**EXERCISE GOAL:**
Return the data exactly, apart from leaving out the pictures.

**DATASET CONTENT:**
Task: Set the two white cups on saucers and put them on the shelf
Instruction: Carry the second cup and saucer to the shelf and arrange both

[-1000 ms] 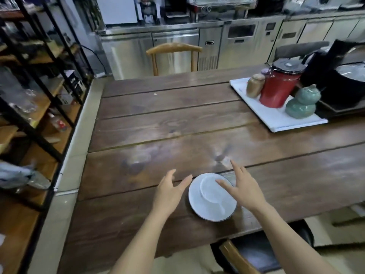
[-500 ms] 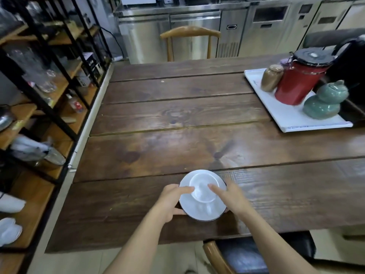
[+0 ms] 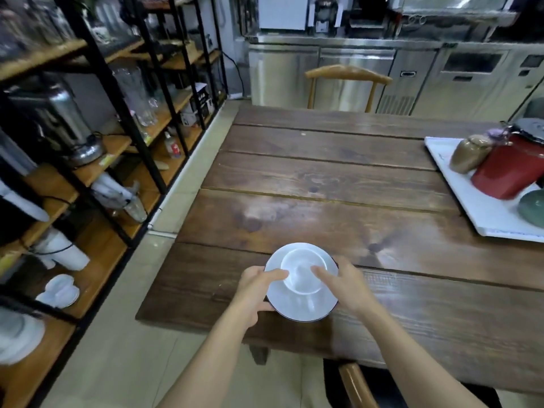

**ANSWER BOX:**
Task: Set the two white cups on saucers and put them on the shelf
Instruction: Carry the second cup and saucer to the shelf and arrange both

[-1000 ms] 
[-500 ms] 
[+0 ms] 

This completes the response.